La personalizzazione della valutazione metabolica dell’individuo, possibile con sistemi di elaborazione dei dati, ci permette di interagire anche con altri fattori capaci di alterare il metabolismo glicidico, come il metabolismo basale e gli scostamenti dell’equilibrio dell’asse HPA (ipotalamo-ipofisi-surrenalico) legato allo stress cronico con aumento o alterazione flat dell’ormone cortisolo e a sua volta infiammazione cronica, riduzione delle difese immunitarie, sviluppo di sintomatologia aspecifica cronica (MUS) e cronica degenerativa.

Un’alimentazione a carico acido renale potenziale negativo (PRAL -)
un’alimentazione “acida” (PRAL+), infatti, concorre negativamente al danno muscolo-scheletrico. Tale acidità renale potenziale, dovuta ad un eccesso di farinacei, formaggi, insaccati, carni e povera di vegetali, viene corretta dall’organismo attraverso i vari sistemi tampone con un consumo di ioni Ca++ (calcio) e K+ (potassio) di cui sono ricchi i tessuti muscolari e ossei. Muscoli e ossa risulteranno quindi indeboliti da questa condotta alimentare favorendo con ciò dolori articolari e muscolari, oltre a favorire l’osteoporosi per il consumo di fosfati da parte dell’osso.

Un’alimentazione cicardiana, che rispetta cioè i ritmi fisiologici giornalieri (gli orari stabiliti dal nostro orologio biologico), ossia la corretta distribuzione delle varie componenti alimentari nel corso della giornata.
Al contrario i ritmi alimentari a cui spesso nella società occidentale siamo costretti, dal lavoro e dai ritmi frenetici di vita, determina delle alterazioni ormonali (principalmente del cortisolo) con azione di indebolimento e riduzione della massa muscolare, ancor esso fattore determinante nell’insorgenza e mantenimento di dolori articolari e muscolari.  In particolare tale effetto negativo in rapporto al ciclo cicardiano riguarda i cibi ad alto indice glicemico (pane, pasta, farinacei) e gli zuccheri (dolci e frutta) che se consumati nella seconda metà della giornata, o ancor più alla sera, mantengono alti i livelli di glucosio e insulina notturna (favorendo l’insorgenza di diabete di tipo 2 e sindrome metabolica).

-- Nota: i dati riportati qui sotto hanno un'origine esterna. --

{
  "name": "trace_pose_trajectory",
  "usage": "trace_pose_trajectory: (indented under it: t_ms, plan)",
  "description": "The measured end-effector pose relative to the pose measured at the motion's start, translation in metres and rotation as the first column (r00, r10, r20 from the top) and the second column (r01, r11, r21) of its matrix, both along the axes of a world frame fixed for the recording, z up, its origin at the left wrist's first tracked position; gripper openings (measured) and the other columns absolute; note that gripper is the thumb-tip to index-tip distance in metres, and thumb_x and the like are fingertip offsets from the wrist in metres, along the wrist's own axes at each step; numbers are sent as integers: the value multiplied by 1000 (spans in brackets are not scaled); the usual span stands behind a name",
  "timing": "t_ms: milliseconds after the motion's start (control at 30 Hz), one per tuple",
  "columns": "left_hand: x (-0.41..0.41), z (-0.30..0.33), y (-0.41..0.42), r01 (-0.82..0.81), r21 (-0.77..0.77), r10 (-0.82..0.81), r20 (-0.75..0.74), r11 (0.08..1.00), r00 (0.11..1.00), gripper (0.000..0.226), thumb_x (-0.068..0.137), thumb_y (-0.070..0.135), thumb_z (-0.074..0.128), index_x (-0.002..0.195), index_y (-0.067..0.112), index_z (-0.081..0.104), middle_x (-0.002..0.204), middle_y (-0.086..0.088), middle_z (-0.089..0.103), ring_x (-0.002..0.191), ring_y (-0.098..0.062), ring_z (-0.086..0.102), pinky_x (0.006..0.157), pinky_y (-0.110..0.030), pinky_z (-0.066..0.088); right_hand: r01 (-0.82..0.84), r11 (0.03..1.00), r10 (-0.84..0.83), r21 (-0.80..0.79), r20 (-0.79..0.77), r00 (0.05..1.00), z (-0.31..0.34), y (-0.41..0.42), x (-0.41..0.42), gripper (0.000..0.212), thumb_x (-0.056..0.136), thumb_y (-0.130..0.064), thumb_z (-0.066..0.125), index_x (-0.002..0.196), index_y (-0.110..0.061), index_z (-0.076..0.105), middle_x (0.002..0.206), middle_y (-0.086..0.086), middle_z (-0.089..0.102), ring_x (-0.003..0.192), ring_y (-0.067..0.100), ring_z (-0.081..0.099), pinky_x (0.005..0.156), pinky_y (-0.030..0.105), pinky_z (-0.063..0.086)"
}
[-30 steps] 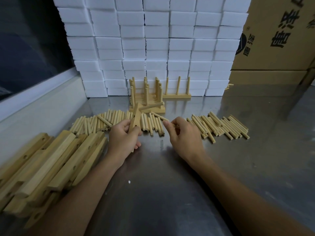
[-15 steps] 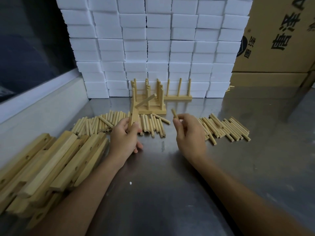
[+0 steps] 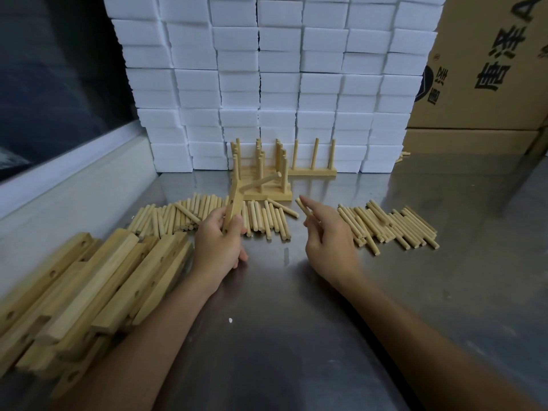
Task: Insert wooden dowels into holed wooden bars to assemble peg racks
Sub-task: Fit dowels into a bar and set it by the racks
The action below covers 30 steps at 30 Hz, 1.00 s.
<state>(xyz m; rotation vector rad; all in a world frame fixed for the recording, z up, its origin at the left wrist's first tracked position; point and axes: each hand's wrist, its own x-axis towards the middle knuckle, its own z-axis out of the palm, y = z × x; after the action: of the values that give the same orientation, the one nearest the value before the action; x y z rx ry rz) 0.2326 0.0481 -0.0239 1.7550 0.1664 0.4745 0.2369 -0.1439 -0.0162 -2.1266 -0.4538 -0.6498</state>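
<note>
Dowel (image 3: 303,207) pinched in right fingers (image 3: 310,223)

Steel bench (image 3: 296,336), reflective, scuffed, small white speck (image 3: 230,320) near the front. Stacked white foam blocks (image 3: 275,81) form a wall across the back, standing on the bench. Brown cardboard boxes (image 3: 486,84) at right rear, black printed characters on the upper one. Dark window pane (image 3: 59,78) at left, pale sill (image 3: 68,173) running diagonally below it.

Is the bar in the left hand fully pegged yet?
No. The bar, gripped by the left hand, carries one dowel; an empty hole shows lower down. The right hand pinches the next dowel.
</note>
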Motion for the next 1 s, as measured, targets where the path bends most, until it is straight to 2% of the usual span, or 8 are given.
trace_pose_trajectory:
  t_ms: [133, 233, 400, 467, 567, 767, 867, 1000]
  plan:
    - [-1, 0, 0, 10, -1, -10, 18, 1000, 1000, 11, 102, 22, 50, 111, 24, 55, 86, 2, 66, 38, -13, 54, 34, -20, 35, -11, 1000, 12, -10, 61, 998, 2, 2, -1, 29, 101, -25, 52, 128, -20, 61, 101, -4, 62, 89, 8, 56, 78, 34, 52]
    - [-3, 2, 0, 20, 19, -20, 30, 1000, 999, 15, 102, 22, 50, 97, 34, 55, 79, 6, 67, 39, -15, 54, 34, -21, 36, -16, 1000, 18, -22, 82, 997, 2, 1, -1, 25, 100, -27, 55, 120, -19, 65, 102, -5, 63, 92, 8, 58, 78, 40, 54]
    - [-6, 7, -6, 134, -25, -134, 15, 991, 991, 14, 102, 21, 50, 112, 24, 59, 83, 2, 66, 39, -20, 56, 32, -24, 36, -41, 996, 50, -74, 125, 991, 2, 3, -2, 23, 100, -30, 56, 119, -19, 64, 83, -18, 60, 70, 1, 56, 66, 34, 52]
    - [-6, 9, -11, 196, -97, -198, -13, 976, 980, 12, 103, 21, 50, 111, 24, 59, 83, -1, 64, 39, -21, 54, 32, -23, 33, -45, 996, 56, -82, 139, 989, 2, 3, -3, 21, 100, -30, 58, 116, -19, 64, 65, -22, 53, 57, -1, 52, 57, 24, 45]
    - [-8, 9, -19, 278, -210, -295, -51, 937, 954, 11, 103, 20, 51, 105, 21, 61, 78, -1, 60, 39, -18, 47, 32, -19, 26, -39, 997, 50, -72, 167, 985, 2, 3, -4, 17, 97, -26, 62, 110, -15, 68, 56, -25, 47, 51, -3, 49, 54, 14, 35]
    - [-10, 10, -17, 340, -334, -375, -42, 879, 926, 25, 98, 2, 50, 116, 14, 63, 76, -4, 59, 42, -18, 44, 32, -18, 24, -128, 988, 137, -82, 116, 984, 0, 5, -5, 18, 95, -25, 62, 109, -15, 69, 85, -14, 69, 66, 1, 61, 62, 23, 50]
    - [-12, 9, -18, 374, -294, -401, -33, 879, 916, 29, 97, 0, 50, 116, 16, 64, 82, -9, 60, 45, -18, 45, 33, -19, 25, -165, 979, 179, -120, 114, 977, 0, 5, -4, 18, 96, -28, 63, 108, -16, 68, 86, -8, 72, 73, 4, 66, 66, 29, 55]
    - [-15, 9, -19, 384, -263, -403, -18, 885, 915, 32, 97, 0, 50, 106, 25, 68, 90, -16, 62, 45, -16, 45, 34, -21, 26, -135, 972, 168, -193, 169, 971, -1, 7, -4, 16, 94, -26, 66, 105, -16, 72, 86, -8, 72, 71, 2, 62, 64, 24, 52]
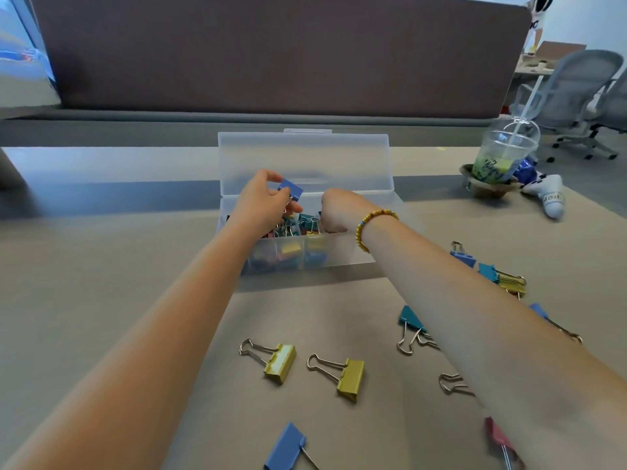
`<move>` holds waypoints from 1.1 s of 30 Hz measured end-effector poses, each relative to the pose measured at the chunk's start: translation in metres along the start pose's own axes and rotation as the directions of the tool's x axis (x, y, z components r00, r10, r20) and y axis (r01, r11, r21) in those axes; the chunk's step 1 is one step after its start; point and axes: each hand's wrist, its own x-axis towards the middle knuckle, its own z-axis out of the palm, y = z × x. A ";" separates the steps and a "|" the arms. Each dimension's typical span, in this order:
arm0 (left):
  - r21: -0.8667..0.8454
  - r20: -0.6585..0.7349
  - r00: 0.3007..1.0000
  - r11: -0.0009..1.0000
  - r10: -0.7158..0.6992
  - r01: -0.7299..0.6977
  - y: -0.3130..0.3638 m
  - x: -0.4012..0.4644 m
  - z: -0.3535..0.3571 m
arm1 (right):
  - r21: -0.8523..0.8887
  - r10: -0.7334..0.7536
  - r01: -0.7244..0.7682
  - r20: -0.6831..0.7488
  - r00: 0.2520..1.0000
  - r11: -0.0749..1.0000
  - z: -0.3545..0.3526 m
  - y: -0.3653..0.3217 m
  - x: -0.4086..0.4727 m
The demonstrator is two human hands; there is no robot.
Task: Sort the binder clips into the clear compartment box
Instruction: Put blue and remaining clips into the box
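Note:
The clear compartment box (353, 256) stands open mid-table, its lid (303, 157) upright behind it, with several coloured clips inside. My left hand (261, 201) hovers over the box's left part, pinching a blue binder clip (291, 188) by its wire handles. My right hand (334, 212) reaches down into the box's middle with fingers curled; what it holds is hidden. Loose on the table near me lie two yellow clips (281, 362) (351, 378), a blue clip (285, 447), a teal clip (410, 318) and a pink clip (497, 435).
More clips (502, 278) lie at the right beyond my forearm. A plastic cup with a green drink and straw (498, 157) sits in a holder at the far right, a white item (551, 198) beside it. A dark partition runs behind the table; office chairs stand at right.

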 end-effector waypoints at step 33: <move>0.794 0.435 0.856 0.330 0.278 -0.511 0.023 0.010 0.037 | 0.572 0.102 -0.005 -0.139 0.985 0.820 -0.032 0.079 -0.013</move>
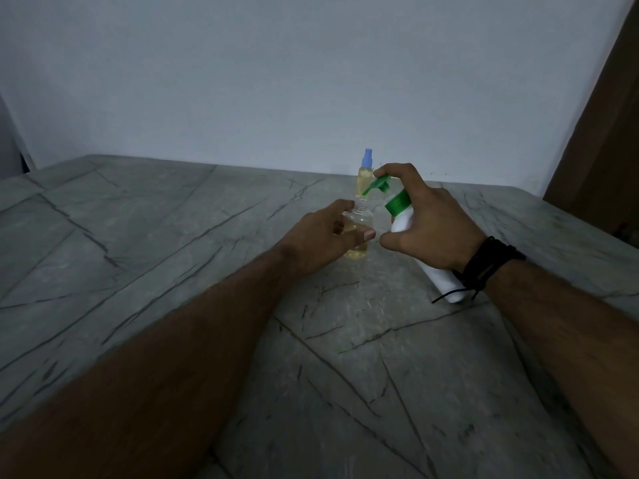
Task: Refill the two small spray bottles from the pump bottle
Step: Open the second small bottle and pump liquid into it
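Now the right hand (pixel 428 223) grips the white pump bottle (pixel 408 223), fingers curled round its body, thumb low on the near side, and the forefinger resting on top of the green pump head (pixel 377 185). That bottle is tilted, its base toward the wrist, its green nozzle pointing down-left at the mouth of the open spray bottle (pixel 358 229). The left hand (pixel 325 236) holds this small clear bottle upright on the table (pixel 173 243), thumb across its front and fingers round its far side; its threaded neck is uncapped and yellowish liquid sits in its lower part. Just behind it stands the second spray bottle (pixel 366 178), upright, filled with the same yellowish liquid and closed with a pale blue sprayer. A black corded bracelet (pixel 491 264) circles the right wrist. The grey veined stone table meets a plain pale wall (pixel 311 81); a brown panel (pixel 601 133) stands at the right.
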`<state>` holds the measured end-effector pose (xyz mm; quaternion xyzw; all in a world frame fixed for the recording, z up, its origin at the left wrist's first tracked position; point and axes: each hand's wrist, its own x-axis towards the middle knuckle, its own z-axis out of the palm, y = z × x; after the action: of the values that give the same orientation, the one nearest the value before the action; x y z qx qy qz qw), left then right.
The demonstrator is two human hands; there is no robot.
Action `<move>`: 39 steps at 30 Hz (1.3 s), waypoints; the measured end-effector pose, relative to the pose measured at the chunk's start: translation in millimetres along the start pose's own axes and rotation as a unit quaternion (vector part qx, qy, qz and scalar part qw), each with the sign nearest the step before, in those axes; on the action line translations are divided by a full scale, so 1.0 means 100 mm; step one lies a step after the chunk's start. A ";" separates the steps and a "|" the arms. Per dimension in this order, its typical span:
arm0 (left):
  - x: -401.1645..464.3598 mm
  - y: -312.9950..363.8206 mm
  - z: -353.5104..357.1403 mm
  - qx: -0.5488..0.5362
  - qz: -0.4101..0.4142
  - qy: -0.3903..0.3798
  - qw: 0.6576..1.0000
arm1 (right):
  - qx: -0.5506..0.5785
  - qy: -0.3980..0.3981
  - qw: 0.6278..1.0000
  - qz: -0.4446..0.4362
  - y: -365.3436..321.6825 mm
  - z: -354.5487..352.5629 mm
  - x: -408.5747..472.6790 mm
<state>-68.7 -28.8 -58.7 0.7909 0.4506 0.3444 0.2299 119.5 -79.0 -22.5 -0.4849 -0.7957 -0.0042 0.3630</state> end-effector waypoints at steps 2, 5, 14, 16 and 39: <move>0.00 0.00 0.00 0.000 0.002 0.002 1.000 | 0.000 -0.001 1.000 0.000 -0.01 0.00 0.00; 0.00 0.00 0.00 0.003 0.003 -0.002 1.000 | 0.003 -0.003 1.000 0.001 0.00 0.00 0.00; 0.00 0.00 0.00 0.000 0.003 -0.002 1.000 | 0.003 -0.002 1.000 -0.001 -0.01 0.00 0.00; -0.01 0.01 -0.01 0.003 0.002 -0.004 1.000 | 0.004 -0.001 1.000 -0.002 0.00 0.00 0.00; -0.04 0.06 -0.02 -0.003 0.008 -0.010 1.000 | 0.001 0.000 1.000 -0.001 0.01 0.00 0.01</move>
<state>-68.5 -35.1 -54.9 0.7972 0.4410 0.3398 0.2335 120.0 -78.2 -22.3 -0.4834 -0.7963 -0.0040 0.3636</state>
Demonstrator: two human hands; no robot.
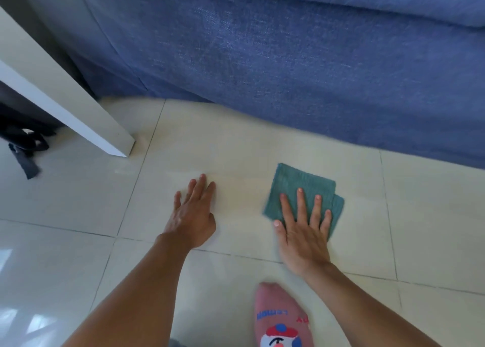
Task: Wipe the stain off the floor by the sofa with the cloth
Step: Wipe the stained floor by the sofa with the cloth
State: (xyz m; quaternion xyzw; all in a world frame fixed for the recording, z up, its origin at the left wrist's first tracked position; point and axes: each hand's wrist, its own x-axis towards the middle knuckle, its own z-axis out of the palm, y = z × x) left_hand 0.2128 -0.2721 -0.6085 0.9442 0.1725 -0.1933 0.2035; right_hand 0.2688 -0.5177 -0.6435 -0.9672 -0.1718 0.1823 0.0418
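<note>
Right hand (304, 231): flat, fingers spread, pressing the folded green cloth (301, 189) onto the pale tiled floor (236, 149) | Left hand (193, 212): open, palm down on bare tile, holding nothing | Sofa (288, 71): blue, just behind the cloth | White table leg (78, 115) at left, dark strap (25, 160) beyond | Socked foot (282, 317) near | Stain: perhaps the faint sheen between the hands, too blurred to confirm.

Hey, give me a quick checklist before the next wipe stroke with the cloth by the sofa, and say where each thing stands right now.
1. Right hand flat on the green cloth: ok.
2. Cloth lying flat on the tiled floor: ok, folded, one corner offset.
3. Left hand braced on bare tile, off the cloth: ok.
4. Stain located: cannot tell, no clear mark shows.
5. Cloth apart from the blue sofa: ok.
6. Pink sock behind the wiping path: ok.
</note>
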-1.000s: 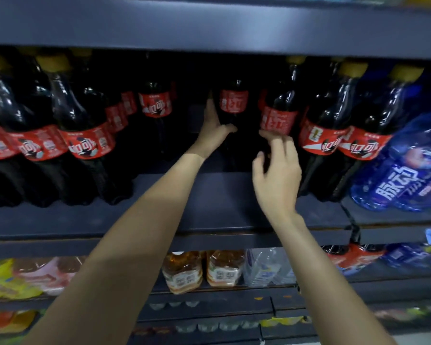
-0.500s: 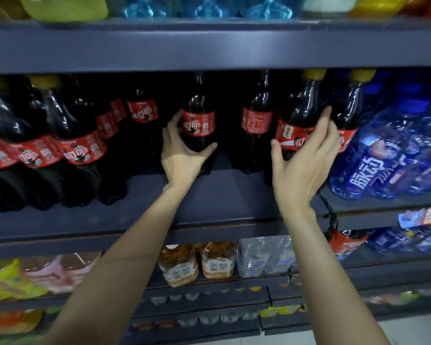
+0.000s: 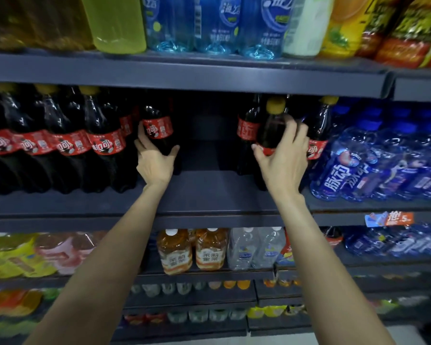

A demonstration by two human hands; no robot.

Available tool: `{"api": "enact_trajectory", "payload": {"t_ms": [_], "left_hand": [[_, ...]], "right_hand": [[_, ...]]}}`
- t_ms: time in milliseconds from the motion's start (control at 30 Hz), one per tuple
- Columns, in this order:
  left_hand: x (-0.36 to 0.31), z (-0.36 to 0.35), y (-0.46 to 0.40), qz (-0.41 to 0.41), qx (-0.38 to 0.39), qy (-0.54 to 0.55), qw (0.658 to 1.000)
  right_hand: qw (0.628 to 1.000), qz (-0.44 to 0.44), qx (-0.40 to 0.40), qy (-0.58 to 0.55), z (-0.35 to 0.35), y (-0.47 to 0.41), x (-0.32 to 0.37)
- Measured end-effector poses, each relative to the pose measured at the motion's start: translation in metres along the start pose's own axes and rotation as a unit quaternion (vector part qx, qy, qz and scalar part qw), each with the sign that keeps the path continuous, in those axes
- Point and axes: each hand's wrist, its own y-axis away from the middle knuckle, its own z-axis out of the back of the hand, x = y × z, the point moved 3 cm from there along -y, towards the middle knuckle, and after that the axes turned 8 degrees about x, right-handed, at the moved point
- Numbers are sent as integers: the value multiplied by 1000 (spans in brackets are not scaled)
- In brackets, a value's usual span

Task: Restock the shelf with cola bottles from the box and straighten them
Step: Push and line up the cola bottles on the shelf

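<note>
1. Looking through the head view, the only one I have: both hands are up at the cola shelf (image 3: 209, 192), each on a bottle, with a bare gap of shelf between them.
2. Left hand (image 3: 154, 161): grip is closed round a set-back cola bottle (image 3: 158, 131), thumb on its right side, fingers on its left, just below the red label. That bottle stands at the right end of the left cola row (image 3: 60, 143).
3. Right hand (image 3: 283, 158): grip wraps the yellow-capped bottle (image 3: 271, 128) at label height, fingers spread across its front. It stands upright just beside two more cola bottles, with the blue drink bottles (image 3: 373, 168) to the right.
4. No box in view, so I can't tell what stock is left. My read: this is the straightening step, pulling back bottles forward to face up the gap.
5. Handling, as a judgement: full bottles, heavy for their size, tall and top-heavy, so prone to tipping if dragged by the neck. Plastic wall is stiff under pressure, smooth, label film slick.
6. Best hold is the waist at or just under the label, thumb opposing fingers, as both hands are placed now. Slide on the base rather than lift.
7. Risk: a nudged neighbour falls domino-style, and the overhead shelf leaves little headroom for the caps.
</note>
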Motion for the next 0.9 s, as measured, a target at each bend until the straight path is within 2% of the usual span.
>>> {"api": "enact_trajectory", "payload": {"t_ms": [100, 167, 367, 533, 633, 767, 900], "left_hand": [[-1, 3, 3, -20, 27, -9, 999], [-3, 5, 4, -26, 17, -20, 999], [2, 1, -5, 11, -39, -47, 998], [8, -2, -1, -5, -34, -58, 998], [22, 0, 5, -46, 4, -44, 998], [31, -1, 11, -69, 20, -67, 995], [27, -6, 15, -14, -33, -99, 994]], "right_hand": [[997, 46, 59, -24, 3, 14, 14], [994, 72, 76, -41, 5, 16, 25], [967, 51, 148, -202, -22, 9, 72], [965, 54, 159, -200, -54, 5, 101], [962, 41, 163, -216, -61, 6, 98], [937, 63, 207, -274, -68, 19, 90], [896, 90, 276, -336, -77, 28, 83]]}}
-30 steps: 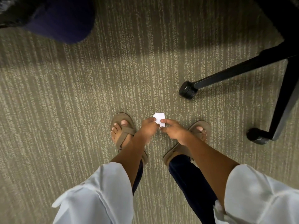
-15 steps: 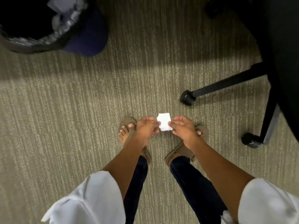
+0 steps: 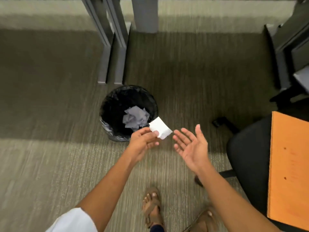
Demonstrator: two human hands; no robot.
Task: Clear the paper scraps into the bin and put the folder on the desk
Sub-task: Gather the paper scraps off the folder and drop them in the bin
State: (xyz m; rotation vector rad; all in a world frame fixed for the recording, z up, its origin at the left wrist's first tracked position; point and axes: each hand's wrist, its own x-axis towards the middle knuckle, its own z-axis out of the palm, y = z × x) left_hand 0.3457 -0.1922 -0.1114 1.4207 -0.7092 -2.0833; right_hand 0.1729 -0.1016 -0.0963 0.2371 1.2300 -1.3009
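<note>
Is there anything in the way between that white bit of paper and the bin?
Nothing visible. The left hand pinches the paper scrap right beside the bin, whose open top shows only crumpled paper inside. The right hand is open and off to the side.

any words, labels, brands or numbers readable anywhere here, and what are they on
None can be read.
White paper scrap in the left hand: its visible face is blank.
Crumpled paper in the bin: no print shows.
Orange folder on the chair seat: faint reddish marks that might be writing, too blurred to read.
Sandals: no brand mark visible.
</note>
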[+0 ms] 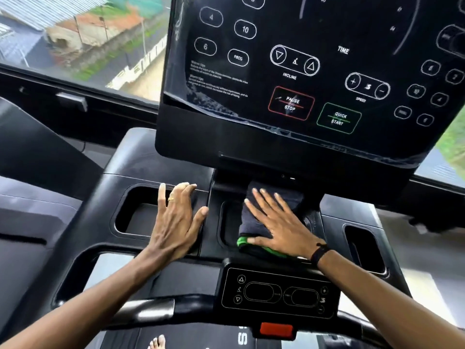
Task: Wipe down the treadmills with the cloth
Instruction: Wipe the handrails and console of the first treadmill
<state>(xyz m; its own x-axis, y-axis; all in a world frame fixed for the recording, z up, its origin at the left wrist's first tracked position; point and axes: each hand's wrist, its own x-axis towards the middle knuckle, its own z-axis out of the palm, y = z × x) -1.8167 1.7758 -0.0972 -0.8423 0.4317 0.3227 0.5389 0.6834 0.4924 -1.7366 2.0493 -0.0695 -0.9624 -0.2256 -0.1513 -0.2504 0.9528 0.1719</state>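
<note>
The treadmill (161,170) console fills the view, its dark screen (302,59) tilted above the tray. The right hand (281,227) lies flat, fingers (264,200) spread wide, pressing the folded dark cloth (254,222) into the middle recess. The left hand (176,222) rests palm-down beside it, fingers straight, on the left cupholder (136,217) edge.

We see the folded dark cloth (254,220) with a green edge lying in the middle tray of the black treadmill (141,172), just below its upright screen.
</note>
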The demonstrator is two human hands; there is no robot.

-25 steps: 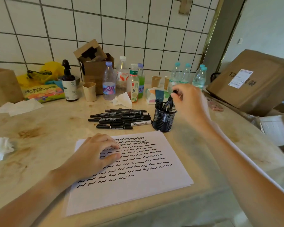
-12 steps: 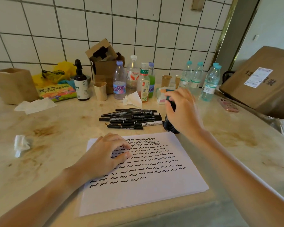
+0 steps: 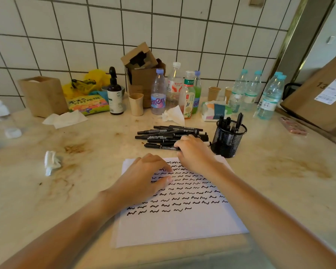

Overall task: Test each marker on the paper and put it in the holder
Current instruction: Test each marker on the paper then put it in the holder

– Nutraceutica: integrazione alimentare di microelementi, sali minerali, vitamine, fitoelementi, proteine, aminoacidi, ecc., utili qualora l’alimentazione e/o lo stile di vita non risultino sufficienti a mantenere una corretta omeostasi)

– Riabilitazione posturale e fisico-motoria
tale riabilitazione dovrà essere mirata a:
– incrementare la propria massa muscolare, ciò ha un’importanza fondamentale nel mantenere gli equilibri metabolici in quanto nel muscolo risiedono le principali riserve energetiche (deposito di glicogeno) e dal muscolo vengono prodotte importanti sostanze ad azione antinfiammatoria (miochine e citochine)
– curare la postura, ovvero la posizione complessiva e reciproca dei segmenti corporei, normalizzare i distretti disfunzionali e le catene mio-fasciali alterate, riveste spesso un’importanza che va al di là degli stessi segmenti corporei trattati.
– migliorare la capacità aerobica, in quanto stimolo del metabolismo cellulare (formazione di ATP/energia), nonché incremento dell’ossigenazione ematica per contrastare l’acidosi respiratoria e migliorare il tono della muscolatura liscia viscerale

– Controllo dello stress emotivo e degli stress cronici più in generale
Tali comportamenti che andranno a modificare la nostra vita, se compresi appieno, non saranno percepiti come un obbligo o una costrizione, ma anzi espressione di una positiva voglia di cambiare e capaci di generare entusiasmo e felicità nel riuscire a modificare il proprio comportamento, specie se le abitudini, le resistenze altrui, il radicato modus operandi della società e del mercato ci avesse creato più di qualche difficoltà.